━━ GIVEN INFORMATION ━━

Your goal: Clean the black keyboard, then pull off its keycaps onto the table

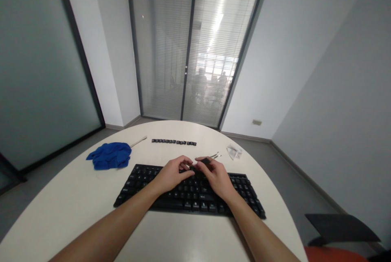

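Note:
A black keyboard [200, 205] lies on the table under both my hands. My left hand [171, 175] is over its upper middle, with thumb and fingers curled together; what they pinch, if anything, is too small to make out. Close beside it, my right hand [217, 175] is closed on a small black object [205, 161], whose kind I cannot tell. The fingertips of both hands nearly meet above the back rows of keys. Beyond them, several loose black keycaps [174, 142] stand in a row.
A crumpled blue cloth [111, 156] lies at the left beside a pale-handled brush or stick [139, 142]. Behind my right hand is a thin metal tool [216, 155], partly hidden. A clear plastic packet [234, 151] rests near the round table's [76, 205] right edge. A chair [342, 228] stands at right.

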Demonstrator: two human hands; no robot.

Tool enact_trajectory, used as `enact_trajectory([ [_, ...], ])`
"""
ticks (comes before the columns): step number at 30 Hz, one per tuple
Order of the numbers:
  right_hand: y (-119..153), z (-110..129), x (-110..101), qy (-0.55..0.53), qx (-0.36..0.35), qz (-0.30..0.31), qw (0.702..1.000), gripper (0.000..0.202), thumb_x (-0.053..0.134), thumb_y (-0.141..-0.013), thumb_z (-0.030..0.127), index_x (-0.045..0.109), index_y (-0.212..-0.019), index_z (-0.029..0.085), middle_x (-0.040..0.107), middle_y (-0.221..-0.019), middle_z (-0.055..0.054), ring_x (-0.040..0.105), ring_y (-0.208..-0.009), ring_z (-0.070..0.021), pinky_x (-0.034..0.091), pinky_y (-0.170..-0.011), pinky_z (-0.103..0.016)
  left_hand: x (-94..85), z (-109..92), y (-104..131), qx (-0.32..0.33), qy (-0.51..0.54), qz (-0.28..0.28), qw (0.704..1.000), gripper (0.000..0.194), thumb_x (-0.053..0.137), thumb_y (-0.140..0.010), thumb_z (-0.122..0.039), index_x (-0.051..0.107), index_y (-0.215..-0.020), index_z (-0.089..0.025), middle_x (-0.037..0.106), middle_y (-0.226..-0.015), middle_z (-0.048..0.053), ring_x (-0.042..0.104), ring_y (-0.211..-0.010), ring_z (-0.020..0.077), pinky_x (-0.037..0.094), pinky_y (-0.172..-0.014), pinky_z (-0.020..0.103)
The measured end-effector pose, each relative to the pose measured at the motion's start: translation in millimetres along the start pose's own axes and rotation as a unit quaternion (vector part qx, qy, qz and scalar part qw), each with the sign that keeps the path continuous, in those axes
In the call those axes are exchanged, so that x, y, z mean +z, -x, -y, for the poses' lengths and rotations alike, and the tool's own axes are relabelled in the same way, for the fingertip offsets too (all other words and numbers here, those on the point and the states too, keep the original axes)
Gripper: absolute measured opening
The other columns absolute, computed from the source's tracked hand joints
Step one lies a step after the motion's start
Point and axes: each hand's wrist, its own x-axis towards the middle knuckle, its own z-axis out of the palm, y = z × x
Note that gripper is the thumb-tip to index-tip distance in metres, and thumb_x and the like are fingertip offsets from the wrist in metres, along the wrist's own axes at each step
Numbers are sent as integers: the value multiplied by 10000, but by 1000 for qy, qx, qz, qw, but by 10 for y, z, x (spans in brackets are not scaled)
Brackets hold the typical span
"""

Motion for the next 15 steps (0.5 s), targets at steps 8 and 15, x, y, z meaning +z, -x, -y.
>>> enact_trajectory([
  [8,20,31,-4,14,-3,13,1000,378,532,-921,463,674,-1154,202,737,-966,-53,676,-872,-210,511,-822,-329,-16,13,-32,-12,24,-7,1000,226,715,-749,-253,648,-943,-160,691,-886,41,630,-822,172,488,-785,305],
  [15,7,27,-6,10,-7,17,1000,396,525,-921,472,679,-1162,199,739,-960,-52,671,-897,-212,510,-841,-330,-25,-16,-36,-19,35,-5,999,221,718,-732,-232,644,-927,-159,688,-868,31,629,-791,162,489,-764,296],
])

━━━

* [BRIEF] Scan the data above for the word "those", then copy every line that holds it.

* [ANSWER TO THIS PROBLEM]
The measured end-effector pose, each relative to the pose measured at the motion's start: translation in millimetres along the start pose's own axes and rotation as a unit quaternion (vector part qx, qy, qz and scalar part qw), each with the sign that keeps the path continuous, in those axes
In the call those axes are exchanged, so that x, y, z mean +z, -x, -y, for the poses' lengths and rotations alike, and the tool's own axes are relabelled in the same way, for the fingertip offsets too (all other words and numbers here, those on the point and the states too, keep the original axes)

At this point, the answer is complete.